- **Task directions**: Scan the entries for the word "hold" and return every line that has it.

- **Supplied information**:
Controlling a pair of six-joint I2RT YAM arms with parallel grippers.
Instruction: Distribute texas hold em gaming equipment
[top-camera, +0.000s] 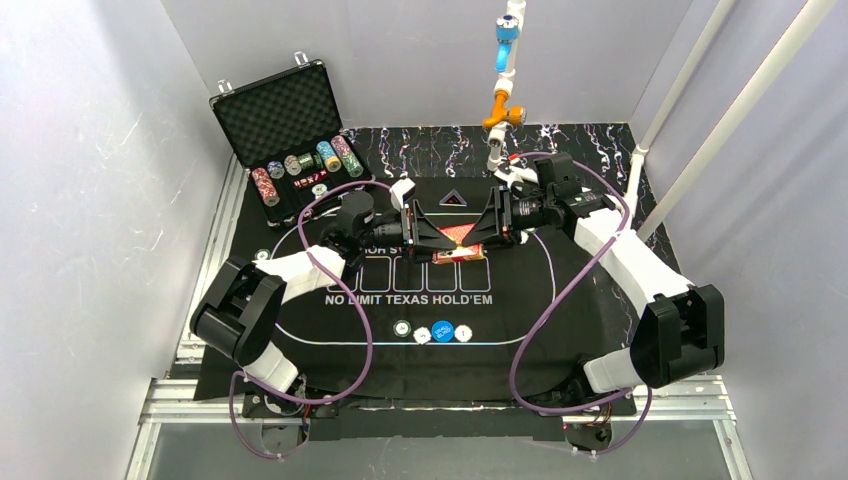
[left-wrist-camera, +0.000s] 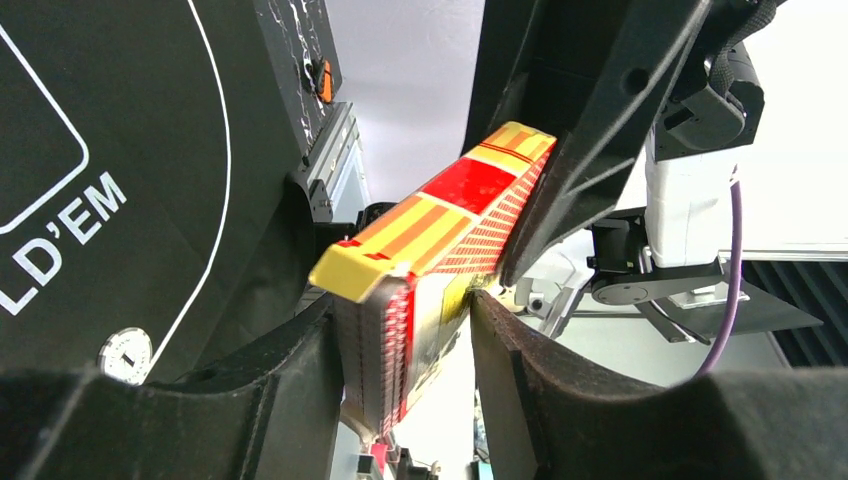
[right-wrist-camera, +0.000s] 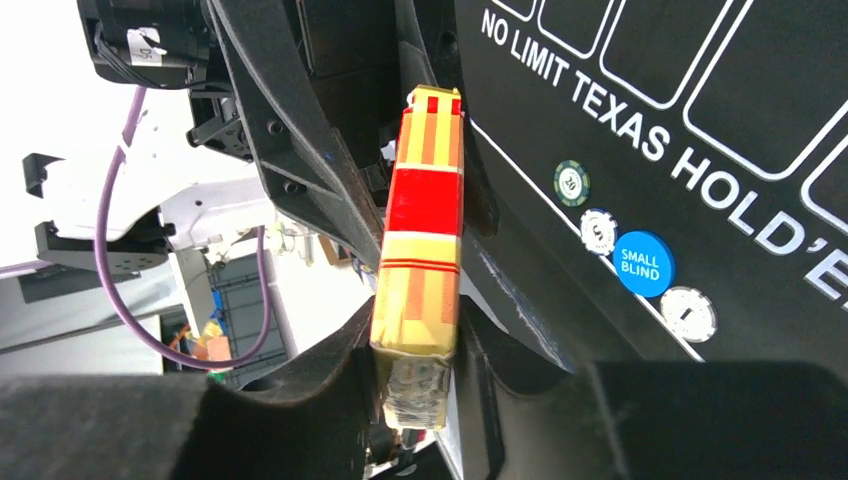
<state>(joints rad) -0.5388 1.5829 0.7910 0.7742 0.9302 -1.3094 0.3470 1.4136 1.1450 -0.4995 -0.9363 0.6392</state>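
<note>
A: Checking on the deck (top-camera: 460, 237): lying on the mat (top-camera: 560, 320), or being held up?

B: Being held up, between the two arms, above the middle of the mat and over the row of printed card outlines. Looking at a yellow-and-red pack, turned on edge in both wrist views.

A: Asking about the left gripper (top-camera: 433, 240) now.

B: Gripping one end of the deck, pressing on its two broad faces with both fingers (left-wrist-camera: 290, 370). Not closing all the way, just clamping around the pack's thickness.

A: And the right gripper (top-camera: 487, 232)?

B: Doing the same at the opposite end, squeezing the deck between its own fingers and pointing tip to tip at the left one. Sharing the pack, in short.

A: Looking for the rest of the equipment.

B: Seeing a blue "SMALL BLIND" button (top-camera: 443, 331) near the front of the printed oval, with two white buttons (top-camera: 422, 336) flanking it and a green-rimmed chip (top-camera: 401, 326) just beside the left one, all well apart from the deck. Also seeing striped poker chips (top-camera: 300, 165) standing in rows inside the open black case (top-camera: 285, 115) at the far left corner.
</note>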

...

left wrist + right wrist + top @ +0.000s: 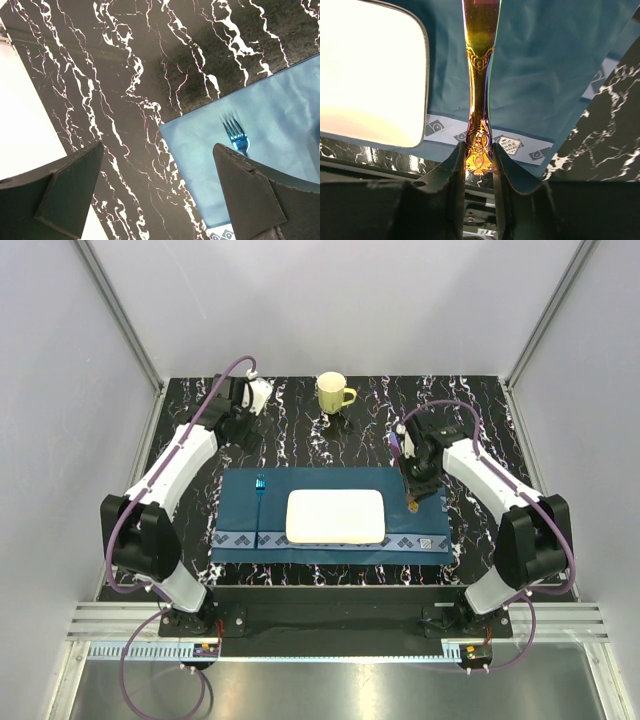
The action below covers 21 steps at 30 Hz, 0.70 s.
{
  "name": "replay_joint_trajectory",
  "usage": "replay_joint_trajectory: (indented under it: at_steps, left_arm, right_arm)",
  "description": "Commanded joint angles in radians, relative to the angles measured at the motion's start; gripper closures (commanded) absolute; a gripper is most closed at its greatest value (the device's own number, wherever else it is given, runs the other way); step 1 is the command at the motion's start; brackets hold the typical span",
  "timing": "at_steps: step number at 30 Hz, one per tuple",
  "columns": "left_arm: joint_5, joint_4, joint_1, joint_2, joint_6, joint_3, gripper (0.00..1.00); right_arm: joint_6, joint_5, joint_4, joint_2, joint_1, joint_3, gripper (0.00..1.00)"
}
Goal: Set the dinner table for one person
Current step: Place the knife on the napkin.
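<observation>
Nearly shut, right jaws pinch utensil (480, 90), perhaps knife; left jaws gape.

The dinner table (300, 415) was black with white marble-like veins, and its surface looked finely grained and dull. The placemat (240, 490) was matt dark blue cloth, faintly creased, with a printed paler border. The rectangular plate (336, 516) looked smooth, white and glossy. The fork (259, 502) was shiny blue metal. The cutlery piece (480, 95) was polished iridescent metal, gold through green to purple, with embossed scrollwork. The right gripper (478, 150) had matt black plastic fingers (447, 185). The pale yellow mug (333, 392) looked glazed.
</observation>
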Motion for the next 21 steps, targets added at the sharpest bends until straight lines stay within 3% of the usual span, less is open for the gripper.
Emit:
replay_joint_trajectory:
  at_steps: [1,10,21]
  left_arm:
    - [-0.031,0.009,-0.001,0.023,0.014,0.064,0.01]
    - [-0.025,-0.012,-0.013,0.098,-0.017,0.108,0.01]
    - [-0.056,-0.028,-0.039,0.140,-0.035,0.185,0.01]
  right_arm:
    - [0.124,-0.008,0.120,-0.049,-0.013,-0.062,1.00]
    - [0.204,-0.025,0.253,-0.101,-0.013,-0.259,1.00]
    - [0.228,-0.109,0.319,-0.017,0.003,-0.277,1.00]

- **Worked solution**:
Instruction: Distribute texas hold em gaming equipment
  "description": "Commanded joint angles in radians, relative to the angles measured at the motion's start; gripper closures (commanded) absolute; a gripper is most closed at its greatest value (the device's own number, wherever else it is given, runs the other way); step 1 is the command at the motion's start; brackets hold the typical span",

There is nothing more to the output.